Hello all,
  I wanted to share a hairy issue we discovered recently and see if people had other solutions, experiences or enhancement ideas. I recently joined a Servlet project using iBatis and Hibernate. When iBatis statements were needed, they would attach the current Connection object to the SqlMapClient object using setUserTransaction and execute insert/update, etc. This worked great.
 
One of the first things I had to do was to test the app in Websphere. In Tomcat everything worked great, but we found that the app would hang in WAS after a while. After much pulling of hair, an IBM support engineer showed us how to dump the JVM state to disk. We found that after WAS hung, all the Servlet threads were in the wait state inside the class common.util.Throttle. Apparently, if you simply call setUserConnection and not openSession, the client *implicitly* creates a SqlMapSession and stores it in a ThreadLocal variable (and hence its thread-safe internally). The problem was that nothing would call the close method on this after it was created! Because of this, each new Thread object would cause a new SqlMapSession to be created and stored. Once we hit the magic number of 129 distinct threads over time, the app would hang. (The default number of active sessions is 128.) As it turns out, WAS continuously creates new threads, whereas Tomcat does so much less often.
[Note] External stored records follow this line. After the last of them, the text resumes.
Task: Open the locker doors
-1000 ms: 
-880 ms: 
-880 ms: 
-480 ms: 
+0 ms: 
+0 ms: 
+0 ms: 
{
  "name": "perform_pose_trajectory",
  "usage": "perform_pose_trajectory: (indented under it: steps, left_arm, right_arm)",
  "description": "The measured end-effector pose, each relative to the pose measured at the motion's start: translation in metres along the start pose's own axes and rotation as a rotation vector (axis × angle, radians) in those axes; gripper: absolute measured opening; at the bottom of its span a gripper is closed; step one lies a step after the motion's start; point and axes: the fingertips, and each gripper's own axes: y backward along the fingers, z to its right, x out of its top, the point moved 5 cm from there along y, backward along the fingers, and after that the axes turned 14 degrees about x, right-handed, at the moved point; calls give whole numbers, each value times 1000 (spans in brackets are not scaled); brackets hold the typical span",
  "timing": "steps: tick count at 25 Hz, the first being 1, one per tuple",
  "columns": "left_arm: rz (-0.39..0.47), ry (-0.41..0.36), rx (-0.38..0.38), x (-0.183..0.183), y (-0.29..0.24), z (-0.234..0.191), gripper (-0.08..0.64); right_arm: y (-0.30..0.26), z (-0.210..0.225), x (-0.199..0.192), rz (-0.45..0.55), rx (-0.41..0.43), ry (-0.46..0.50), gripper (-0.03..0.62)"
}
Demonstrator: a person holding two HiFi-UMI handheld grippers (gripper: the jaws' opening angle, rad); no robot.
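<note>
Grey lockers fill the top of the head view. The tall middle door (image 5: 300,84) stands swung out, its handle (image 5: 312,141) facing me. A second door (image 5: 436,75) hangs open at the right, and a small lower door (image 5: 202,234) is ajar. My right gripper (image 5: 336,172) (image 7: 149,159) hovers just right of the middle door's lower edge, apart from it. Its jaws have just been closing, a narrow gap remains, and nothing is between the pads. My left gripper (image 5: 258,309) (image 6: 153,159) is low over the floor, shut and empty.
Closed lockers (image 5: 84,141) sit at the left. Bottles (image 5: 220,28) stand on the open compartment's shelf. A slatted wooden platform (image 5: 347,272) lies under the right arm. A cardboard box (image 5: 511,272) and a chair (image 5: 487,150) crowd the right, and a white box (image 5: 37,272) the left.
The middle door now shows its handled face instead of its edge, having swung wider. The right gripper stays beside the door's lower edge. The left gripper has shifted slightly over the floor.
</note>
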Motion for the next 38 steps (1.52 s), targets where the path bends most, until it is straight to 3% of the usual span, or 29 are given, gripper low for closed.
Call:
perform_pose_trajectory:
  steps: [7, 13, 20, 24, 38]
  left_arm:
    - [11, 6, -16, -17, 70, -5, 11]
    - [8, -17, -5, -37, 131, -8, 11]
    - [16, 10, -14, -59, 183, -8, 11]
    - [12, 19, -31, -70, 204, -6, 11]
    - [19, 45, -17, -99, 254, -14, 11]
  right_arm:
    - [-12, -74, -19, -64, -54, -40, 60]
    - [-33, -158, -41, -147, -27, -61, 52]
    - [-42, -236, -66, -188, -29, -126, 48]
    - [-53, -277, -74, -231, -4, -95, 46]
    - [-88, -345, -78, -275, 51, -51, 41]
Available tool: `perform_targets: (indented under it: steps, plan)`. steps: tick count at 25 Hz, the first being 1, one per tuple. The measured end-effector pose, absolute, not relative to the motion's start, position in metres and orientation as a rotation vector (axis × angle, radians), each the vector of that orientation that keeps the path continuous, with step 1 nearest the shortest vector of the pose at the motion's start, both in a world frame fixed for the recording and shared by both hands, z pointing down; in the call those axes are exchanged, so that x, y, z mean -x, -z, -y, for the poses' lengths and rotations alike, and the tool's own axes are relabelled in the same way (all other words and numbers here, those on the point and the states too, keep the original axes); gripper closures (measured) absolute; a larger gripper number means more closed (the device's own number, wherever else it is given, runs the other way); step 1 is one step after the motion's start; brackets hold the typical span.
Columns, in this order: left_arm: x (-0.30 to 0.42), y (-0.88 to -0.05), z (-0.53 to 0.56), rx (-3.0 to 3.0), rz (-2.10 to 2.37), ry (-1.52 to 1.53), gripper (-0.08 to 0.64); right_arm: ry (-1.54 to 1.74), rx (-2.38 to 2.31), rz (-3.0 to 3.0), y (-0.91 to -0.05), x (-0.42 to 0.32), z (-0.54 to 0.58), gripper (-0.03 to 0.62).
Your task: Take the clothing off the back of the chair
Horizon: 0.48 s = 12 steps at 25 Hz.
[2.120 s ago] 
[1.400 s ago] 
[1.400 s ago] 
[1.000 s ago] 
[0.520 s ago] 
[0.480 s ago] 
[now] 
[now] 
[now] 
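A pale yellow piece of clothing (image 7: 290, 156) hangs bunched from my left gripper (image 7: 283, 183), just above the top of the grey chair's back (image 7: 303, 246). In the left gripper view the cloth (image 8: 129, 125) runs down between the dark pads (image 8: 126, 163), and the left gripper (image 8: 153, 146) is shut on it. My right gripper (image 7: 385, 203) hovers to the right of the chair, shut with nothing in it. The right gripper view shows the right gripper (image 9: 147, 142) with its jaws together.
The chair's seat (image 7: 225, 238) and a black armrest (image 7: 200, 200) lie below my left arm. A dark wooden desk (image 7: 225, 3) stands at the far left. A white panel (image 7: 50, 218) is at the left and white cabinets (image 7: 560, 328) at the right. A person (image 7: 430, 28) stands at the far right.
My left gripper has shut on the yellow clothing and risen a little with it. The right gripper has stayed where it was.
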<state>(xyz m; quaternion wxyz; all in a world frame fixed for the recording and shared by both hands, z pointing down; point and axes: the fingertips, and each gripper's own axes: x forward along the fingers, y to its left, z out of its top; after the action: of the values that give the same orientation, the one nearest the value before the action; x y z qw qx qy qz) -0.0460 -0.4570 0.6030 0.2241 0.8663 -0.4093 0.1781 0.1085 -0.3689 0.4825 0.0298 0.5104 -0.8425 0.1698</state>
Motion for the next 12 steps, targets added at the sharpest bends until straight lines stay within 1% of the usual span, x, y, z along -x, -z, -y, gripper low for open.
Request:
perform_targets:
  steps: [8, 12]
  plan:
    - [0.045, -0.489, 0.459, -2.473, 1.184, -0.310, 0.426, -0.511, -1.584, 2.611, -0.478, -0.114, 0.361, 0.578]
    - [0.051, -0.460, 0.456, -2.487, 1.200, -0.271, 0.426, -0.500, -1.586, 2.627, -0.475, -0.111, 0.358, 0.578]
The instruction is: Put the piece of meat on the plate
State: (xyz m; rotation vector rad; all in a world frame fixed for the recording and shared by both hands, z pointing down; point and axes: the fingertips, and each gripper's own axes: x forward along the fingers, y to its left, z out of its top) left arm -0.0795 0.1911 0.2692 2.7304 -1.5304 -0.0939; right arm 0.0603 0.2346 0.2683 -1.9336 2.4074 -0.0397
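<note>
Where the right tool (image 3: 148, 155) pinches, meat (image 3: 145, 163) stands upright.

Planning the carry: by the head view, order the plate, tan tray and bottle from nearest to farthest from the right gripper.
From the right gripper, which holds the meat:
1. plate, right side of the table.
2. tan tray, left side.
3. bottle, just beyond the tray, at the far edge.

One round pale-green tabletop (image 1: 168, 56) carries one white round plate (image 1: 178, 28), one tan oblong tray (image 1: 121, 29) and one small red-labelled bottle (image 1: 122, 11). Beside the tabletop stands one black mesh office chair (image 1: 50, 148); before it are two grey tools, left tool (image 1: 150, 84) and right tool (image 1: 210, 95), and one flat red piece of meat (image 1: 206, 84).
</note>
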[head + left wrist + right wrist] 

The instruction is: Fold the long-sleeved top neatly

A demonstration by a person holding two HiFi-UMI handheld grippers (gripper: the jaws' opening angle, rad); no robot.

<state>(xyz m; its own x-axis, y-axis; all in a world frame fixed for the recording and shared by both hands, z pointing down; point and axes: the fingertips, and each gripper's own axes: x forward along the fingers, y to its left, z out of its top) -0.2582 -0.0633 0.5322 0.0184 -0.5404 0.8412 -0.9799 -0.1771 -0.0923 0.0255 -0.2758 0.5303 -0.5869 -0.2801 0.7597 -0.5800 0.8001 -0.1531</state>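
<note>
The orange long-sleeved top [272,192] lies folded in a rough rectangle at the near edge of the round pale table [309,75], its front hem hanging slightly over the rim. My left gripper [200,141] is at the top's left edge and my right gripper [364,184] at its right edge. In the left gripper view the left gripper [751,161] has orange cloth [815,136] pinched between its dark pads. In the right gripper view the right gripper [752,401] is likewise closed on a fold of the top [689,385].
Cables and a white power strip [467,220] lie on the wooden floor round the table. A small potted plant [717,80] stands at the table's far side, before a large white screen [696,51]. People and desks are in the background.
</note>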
The Thread creation logic was even more rapid is WAS 6.0.
 
My fix was to instead call openSession(Conn) and then call session.close at the end of the request to "checkin" the SqlMapSession an decrement the Throttle counter for SqlMapSessions. I couldn't figure out how to close the implicit session using the SqlMapClient interface.  Perhaps it would be useful to add a method to SqlMapClient such as "closeImplicitThreadSession" or something like that?